The Keepers Of All Games
How to preserve a medium that does not value its past.
Another World
The idea of a collection of a relatively new medium's formative creations is romantic. But, why does the team believe so strongly in its importance, especially when the industry itself seems uninterested. "Maybe it isn't important," says Newman. "We think it is, but maybe it isn't. However, we think it's better to preserve the stuff and later work out it's unimportant than let it disappear and work out later that we should have saved it.
"Second, we'd probably also say that it isn't just gaming's formative history that needs saving. Certainly, we stand to lose plenty of games as well as the stories behind them as their creators pass away - but we stand to lose just as many modern games.
"With digital distribution we see the disappearance of physical media which means there is no material object to preserve, with online patching and updating games change so it is increasingly difficult to work out what the game is as new levels are added and gameplay fixed/changed; with online games we might even ask where the game is and how we could ever archive or preserve it. Even if we could get access to the servers, the gameplay isn't stored on them, it happens and is gone forever. Unless we devise strategies for dealing with and recording gameplay we stand to lose far more than just old games."
But, to play devil's advocate for a moment, in a medium that, unlike many others, is iterative in many of its product releases, is it really important to preserve, say, FIFA '98 when we have FIFA 2011? "The idea that the games industry is in a permanent state of innovation and disruption that sees each new title or hardware platform render that which it replaces obsolete is an interesting and potentially problematic one. In one sense, it doesn't matter to us – FIFA 98 is potentially as interesting as '11, '12 or beyond. They are documents of their time and they represent attitudes towards game design at a specific moment.

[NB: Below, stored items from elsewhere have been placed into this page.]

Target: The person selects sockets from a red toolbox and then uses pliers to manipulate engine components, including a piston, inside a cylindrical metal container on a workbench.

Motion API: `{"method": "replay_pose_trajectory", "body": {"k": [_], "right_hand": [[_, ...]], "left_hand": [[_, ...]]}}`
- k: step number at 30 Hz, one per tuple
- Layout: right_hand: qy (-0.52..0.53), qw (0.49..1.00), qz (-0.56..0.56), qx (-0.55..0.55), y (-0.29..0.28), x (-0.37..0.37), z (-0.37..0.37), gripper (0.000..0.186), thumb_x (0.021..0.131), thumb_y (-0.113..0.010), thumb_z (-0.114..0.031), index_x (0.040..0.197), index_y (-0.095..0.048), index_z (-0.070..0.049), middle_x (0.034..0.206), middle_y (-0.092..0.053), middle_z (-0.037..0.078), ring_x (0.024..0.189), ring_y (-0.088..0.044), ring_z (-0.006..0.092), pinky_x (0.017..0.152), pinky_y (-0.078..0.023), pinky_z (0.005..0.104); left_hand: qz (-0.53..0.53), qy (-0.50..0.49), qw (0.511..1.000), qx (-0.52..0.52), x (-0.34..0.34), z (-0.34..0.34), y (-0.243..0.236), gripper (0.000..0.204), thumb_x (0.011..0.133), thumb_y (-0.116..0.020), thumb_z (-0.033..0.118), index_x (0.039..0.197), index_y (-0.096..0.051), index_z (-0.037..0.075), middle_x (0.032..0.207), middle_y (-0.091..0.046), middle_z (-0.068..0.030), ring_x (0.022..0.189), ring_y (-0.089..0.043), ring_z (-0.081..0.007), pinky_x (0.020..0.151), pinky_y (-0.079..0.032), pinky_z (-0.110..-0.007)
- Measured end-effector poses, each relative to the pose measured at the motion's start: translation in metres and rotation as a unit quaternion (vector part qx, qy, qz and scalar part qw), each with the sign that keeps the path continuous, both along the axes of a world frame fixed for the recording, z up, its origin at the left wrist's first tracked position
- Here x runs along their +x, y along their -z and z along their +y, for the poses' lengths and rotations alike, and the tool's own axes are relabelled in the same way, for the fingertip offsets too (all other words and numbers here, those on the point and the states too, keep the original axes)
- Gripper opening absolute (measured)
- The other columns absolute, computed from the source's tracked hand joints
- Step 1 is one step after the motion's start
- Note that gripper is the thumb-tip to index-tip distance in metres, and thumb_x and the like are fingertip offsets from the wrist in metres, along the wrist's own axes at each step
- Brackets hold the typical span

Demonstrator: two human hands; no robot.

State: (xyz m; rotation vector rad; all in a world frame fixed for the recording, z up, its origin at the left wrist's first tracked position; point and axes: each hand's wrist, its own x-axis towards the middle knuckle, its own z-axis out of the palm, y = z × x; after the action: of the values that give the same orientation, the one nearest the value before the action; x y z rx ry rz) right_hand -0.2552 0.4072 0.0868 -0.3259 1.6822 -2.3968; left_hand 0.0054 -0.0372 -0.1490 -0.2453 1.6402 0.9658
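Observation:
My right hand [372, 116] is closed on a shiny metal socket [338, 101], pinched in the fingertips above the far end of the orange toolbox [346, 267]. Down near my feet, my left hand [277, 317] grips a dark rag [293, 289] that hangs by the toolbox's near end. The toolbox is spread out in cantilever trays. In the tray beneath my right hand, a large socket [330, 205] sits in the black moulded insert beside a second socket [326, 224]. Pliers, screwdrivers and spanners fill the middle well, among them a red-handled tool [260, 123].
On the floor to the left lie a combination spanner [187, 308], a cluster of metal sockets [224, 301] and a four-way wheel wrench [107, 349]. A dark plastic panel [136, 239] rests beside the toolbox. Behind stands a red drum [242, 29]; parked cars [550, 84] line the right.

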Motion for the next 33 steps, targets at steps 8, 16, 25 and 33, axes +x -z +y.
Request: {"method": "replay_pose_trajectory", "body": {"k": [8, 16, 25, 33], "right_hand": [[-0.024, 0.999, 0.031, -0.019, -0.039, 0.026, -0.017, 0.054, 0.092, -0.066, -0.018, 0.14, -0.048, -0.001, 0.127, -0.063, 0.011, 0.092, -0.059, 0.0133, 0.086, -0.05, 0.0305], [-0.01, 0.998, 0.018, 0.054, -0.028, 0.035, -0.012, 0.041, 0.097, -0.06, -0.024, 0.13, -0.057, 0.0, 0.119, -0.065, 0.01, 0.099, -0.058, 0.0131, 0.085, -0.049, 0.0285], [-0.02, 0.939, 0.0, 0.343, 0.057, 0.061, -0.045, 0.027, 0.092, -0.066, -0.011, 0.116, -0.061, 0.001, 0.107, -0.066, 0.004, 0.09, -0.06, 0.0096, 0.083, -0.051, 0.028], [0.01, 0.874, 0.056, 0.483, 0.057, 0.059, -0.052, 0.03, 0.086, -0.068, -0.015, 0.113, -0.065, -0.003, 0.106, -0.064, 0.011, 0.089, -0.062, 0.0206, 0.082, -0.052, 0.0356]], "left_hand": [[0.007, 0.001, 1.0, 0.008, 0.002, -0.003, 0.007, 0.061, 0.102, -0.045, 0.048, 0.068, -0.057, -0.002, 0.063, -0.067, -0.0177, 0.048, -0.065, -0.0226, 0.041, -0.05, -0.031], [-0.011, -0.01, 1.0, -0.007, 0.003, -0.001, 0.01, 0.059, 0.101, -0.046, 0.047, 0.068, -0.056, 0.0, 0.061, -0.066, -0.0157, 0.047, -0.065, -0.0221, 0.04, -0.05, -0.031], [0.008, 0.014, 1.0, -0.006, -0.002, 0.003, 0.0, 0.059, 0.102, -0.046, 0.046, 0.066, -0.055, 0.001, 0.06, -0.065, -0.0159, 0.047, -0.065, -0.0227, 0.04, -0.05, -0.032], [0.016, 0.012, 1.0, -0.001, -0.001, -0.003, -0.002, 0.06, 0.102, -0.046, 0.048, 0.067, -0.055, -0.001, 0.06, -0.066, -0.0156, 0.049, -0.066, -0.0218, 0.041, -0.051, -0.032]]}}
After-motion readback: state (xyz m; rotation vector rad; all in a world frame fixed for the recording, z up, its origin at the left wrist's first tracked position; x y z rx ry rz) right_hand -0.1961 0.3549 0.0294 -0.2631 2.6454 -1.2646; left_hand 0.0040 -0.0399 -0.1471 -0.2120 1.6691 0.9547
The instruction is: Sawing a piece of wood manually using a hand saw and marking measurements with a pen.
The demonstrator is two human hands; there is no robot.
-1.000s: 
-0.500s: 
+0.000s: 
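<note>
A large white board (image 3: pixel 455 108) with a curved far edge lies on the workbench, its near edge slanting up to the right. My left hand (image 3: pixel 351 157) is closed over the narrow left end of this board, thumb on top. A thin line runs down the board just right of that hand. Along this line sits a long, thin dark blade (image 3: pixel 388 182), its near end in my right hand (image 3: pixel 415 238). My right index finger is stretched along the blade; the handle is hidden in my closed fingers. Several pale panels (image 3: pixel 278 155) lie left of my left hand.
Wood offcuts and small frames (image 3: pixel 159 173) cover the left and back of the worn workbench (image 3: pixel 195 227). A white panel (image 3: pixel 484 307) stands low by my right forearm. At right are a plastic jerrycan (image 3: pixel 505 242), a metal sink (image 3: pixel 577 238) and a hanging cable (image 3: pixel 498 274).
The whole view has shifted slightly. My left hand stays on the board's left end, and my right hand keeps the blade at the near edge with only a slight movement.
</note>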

"Where it becomes a problem is when we think of the new game being better than the old one. This is an idea that marketing and advertising tends to promote - quite understandably - and it's certainly something we want to challenge. Comparisons with other industries and cultural forms are always difficult but it's worth considering whether we think the same way about old music as we do old games. Despite the apparent technological progress that's happened in the recording studio, we don't automatically denigrate music that didn't have the benefit of 24-bit Pro Tools HD or Autotune. The Beatles albums don't sit in bargain buckets for 99p because they are old or because they don't take advantage of the latest studio technologies."
Wipeout
On of the greatest challenges facing the collection is ensuring the ongoing playability of any video game collection's specimens. Consoles, joypads and peripherals are all made of plastic, which is inherently unstable. Contacts on cartridges and chips corrode and stop functioning while even the data stored on optical discs or EPROMs eventually disappears as the storage media decay.
However, where games present particular challenges is by virtue of their interactivity. Games want to be played and we need to work out what to do with the play. How do we preserve it? Or do we try to preserve the game so that it can be played in the future?
One potential idea the pair is toying with is an oral approach to preserving play, for example with videos of players playing through a game while talking about what they are doing, and describing the cultural context in which they first played a title. "Games do not necessarily have to be playable for their play to be understood by a viewer," says Simons. "Increasingly we believe that play is what we have to capture, not playability."
Newman agrees: "We question that value of making a game available to play in 100+ years time when the player may be so utterly divorced from the lived reality of the game as it was. It isn't just about seeing Jet Set Willy in the historical context of the miner's strike in the 1980s, or even as a sequel to Manic Miner. We also forget how much knowledge you need to play games. Take a modern beat-em-up. It relies so heavily on references to Street Fighter II in its control system that without that knowledge, it is difficult to properly appreciate and certainly difficult to play."
"Although it is typically the goal of games preservation, we're not sure whether trying to ensure that games are playable in the future is necessarily the best objective. We're not saying we shouldn't do that but just that we might learn as much from seeing them being played by the players that really knew them, hearing those people talk about them etc. We know this idea is a little off-the-wall and isn't the official position of the National Videogames Archive, but we think it's possible that 'non-interactive' media like gameplay videos might be a central part of the interpretative strategy for videogames as we move forwards."
Whether through storing consoles and game boxes in warehouses, or oral documentaries of playthroughs on YouTube, few who truly care about video games would argue against the value in preserving the tapestry of our medium's evolution. And beyond that, interesting video games remain interesting. The idea that new creations supersede old ones is a fallacy. The National Videogame Archive is a project not only to preserve that heritage as a museum, but also to acknowledge the fact that that many video games -- despite what their publishers might want us to believe as they promote the next big thing, and the next, and the next again -- offer timeless experiences. They just need someone to bottle them.